Clive Davis today on Blogging's Ten Commandments:
No 2. You shall not make an idol of your blog.

No 10. You shall not covet your neighbour's blog ranking.

[Chuckle]

[lazy town] having fun is what it's all about



Leaving aside the financial angst of the moment, leaving aside issues of last night, leaving aside any number of matters, I'd like to ask a question.

Do you see an element of madness creeping into not only public life but in the way people are interacting with each other of late?

There is an example on my mind right now. Indirectly, there is a connection I have with a family and there's a little kid who is into something called Lazy Town, a kid's show made in Iceland. It's a bit saccharine sweet for me but I quite like a character called Robbie Rotten who seems to get the best lines and sub plots.

I googled Julianna Rose Mauriello [the main character] and Magnús Scheving [producer and another main character] - it is an interesting tale in itself.

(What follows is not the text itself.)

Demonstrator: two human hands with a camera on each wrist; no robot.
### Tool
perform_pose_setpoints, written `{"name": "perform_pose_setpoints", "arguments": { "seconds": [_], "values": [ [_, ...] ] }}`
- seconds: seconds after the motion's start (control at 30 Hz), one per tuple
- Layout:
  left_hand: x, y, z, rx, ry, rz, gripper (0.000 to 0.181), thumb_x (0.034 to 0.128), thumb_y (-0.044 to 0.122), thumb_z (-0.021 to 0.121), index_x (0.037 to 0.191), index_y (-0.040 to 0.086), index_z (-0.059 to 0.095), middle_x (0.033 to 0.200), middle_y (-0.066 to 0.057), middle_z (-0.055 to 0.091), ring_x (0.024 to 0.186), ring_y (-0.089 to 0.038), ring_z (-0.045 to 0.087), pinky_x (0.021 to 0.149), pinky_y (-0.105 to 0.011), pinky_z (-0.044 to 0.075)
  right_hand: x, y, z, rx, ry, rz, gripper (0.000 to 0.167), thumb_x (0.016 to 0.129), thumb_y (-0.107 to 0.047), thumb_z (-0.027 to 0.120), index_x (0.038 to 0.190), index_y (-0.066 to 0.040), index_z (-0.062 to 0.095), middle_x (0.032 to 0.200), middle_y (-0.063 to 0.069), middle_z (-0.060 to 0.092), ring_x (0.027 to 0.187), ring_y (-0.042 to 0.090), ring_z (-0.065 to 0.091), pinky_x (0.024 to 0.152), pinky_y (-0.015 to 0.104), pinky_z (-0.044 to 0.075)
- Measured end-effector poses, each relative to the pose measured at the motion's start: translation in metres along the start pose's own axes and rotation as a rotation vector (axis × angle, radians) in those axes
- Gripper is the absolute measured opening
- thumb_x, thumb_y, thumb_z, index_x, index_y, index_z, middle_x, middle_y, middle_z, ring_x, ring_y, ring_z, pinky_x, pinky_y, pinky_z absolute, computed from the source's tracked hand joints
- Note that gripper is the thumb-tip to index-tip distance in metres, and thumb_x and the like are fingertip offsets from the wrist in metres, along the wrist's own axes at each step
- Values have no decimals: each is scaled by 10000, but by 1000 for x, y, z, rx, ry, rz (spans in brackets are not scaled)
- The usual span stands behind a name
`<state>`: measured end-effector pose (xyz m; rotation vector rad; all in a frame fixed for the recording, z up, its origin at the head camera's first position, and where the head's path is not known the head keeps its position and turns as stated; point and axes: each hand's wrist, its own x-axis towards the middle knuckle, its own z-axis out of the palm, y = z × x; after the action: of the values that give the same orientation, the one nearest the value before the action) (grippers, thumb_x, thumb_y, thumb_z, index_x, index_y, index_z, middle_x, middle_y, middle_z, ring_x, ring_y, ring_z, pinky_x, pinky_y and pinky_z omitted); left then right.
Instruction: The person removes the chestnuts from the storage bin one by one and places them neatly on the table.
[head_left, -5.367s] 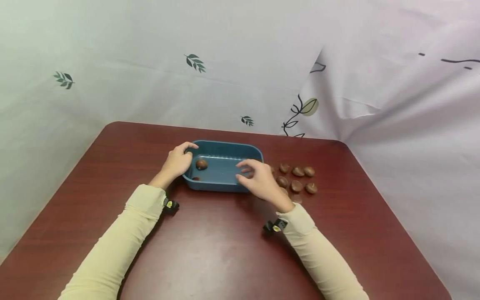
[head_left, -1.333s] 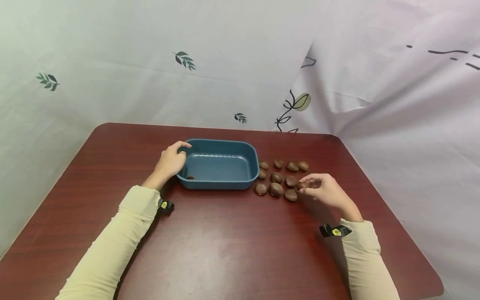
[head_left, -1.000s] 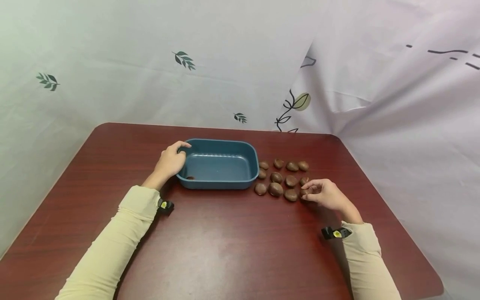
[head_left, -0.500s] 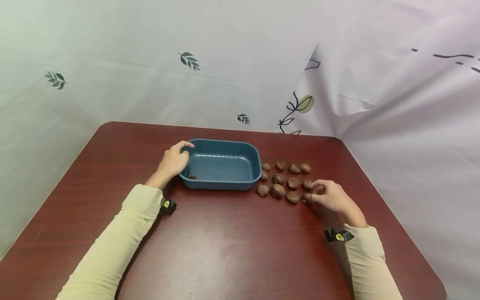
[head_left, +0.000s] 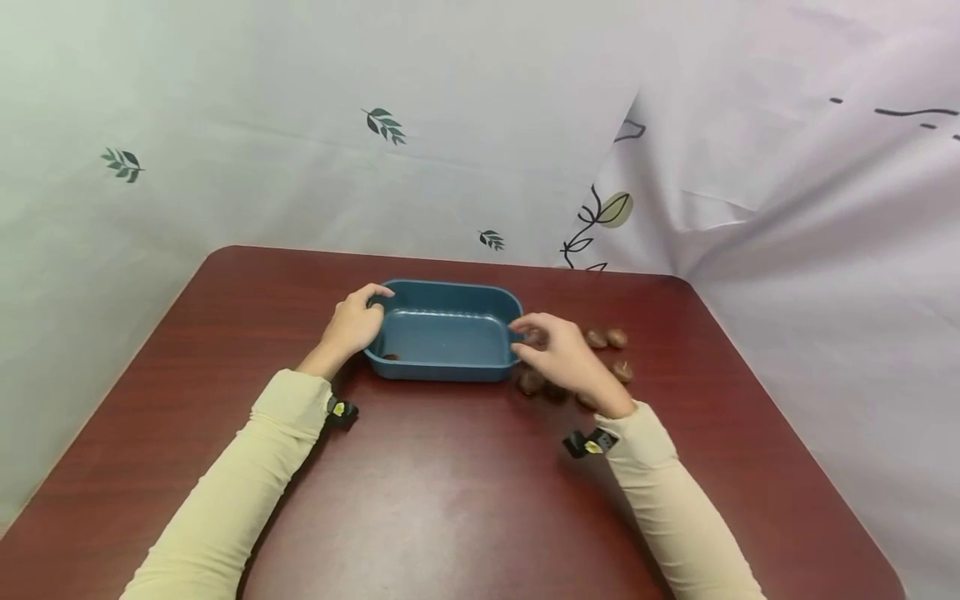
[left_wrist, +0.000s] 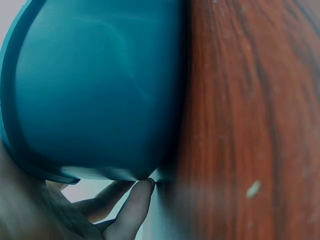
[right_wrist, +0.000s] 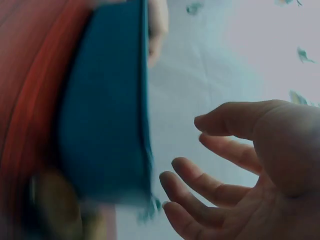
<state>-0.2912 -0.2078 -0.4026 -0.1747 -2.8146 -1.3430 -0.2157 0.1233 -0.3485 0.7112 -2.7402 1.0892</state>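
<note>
A blue rectangular plastic basin (head_left: 450,372) stands near the back of the table, one chestnut (head_left: 391,357) showing in its front left corner. My left hand (head_left: 351,327) grips the basin's left end, some fingers against the outside wall in the left wrist view. Just over the basin's right rim hovers my right hand (head_left: 558,354), its fingers loosely curved and apart. The right wrist view shows nothing between that thumb and those fingers (right_wrist: 210,187). Right of the basin, several chestnuts (head_left: 617,338) lie on the table, partly hidden by the right hand.
The dark red wooden table (head_left: 450,483) has rounded far corners. A pale cloth (head_left: 262,167) with leaf prints hangs behind it and along the right side. Small black wrist cameras (head_left: 592,443) are strapped to both wrists.
My right hand let go of a chestnut at the front right of the rows and moved left to the basin. The basin shows fewer chestnuts than earliest. My left hand keeps its grip.
</note>
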Motion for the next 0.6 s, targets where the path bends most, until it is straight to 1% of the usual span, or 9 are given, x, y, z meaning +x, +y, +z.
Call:
{"name": "perform_pose_setpoints", "arguments": {
  "seconds": [0.13,0.2,0.27,0.37,0.47,0.57,0.6],
  "values": [
    [-1,1,0,2,-2,-1,452,985,173,321,1374,204,549,612,-64,431,447,-175,306,461,-328,324,22,-17,30,38,-71,-71,292,917,-88,678,1208,-65,675,1187,129,664,982,227,691,739,333,557],
    [-1,2,1,3,1,-2,445,986,177,327,1370,205,552,618,-62,436,447,-180,316,462,-332,331,32,-23,42,62,-104,-89,292,925,-81,667,1215,-56,671,1203,133,658,997,224,689,758,312,557],
    [0,3,0,5,7,-2,438,986,180,337,1365,206,555,666,-78,460,453,-187,331,471,-339,341,42,-28,55,75,-140,-96,298,925,-71,662,1221,-41,669,1205,134,664,1000,222,689,781,313,555],
    [1,4,0,9,17,-1,424,986,190,353,1356,207,561,743,-120,494,475,-206,354,488,-350,348,57,-33,72,85,-217,-97,312,927,-69,659,1237,-25,665,1213,138,672,1004,227,686,817,319,546],
    [0,5,0,17,20,-5,414,990,195,363,1352,204,564,820,-132,503,536,-235,374,528,-361,345,70,-34,88,126,-299,-77,326,925,-64,662,1247,-12,660,1217,152,668,1018,245,684,829,305,540],
    [-1,4,0,21,14,-11,412,994,197,365,1356,198,562,801,-117,497,567,-237,370,534,-356,336,82,-34,103,177,-351,-40,333,914,-47,677,1245,-6,662,1212,159,665,1050,252,675,825,265,537],
    [-1,3,0,20,11,-11,412,995,196,365,1358,195,560,768,-106,493,555,-231,369,522,-349,337,86,-35,107,190,-362,-31,336,907,-40,687,1240,-3,664,1209,161,666,1065,254,670,825,253,536]
  ]
}}
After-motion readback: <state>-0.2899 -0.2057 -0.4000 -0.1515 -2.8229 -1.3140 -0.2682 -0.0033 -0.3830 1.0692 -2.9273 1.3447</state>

What I was horrified by was that in google there were so many references to her being a lesbian and I wondered WTF? This is a kid's show and OK, the lead character has some special long term friendship off set, as every person I know has had and sickos on the web are turning it into something dirty with all sorts of innuendo.

The expression "get a life" goes through the brain over and over. What the hell is going on in society if that is the sort of thing which titillates people? It's b-o-r-i-n-g, you know. It's t-e-d-i-o-u-s. Can't we have anything good without someone trying to twist it round and place some bizarre interpretation on it? I don't know.

What I see in this show is an attempt by someone [Scheving] with an ideal of setting kids on a straight path of being kind [and eating sports candy]. Admittedly he is making a killing in the meantime and why not? Someone using his talents and his connections to put something about which is actually ... er ... clean and good.

Now watch the vipers come in and try to dirty it. Sorry, there is not one dirty thing I can see in any of this and the best of luck to them for what they are actually achieving. May there be more of it.

Having said all that, why is it that the The Bad seem to have all the best lines and be the most interesting characters [as well as having the best spaceships]? Why is it that The Good, apart from being handy to have around in a crisis, is ultimately seen as duller and less interesting to be with?

Similarly, why is it that people are far more afraid of the Dark Side in their stunning, shiny black costumes when the White Side is vastly more dangerous. Ultimately the former are losers. I tell you, I don't think it is the best plan to get on the worng side of G-d, mild-mannered and altrusitic though he may be. It's not unlike a papa who loves you. You're so into him being close to you that you can be forgiven for forgetting the awesome destructive capability.

Maybe some sanity needs to return to a world where it seems to be in short supply of late.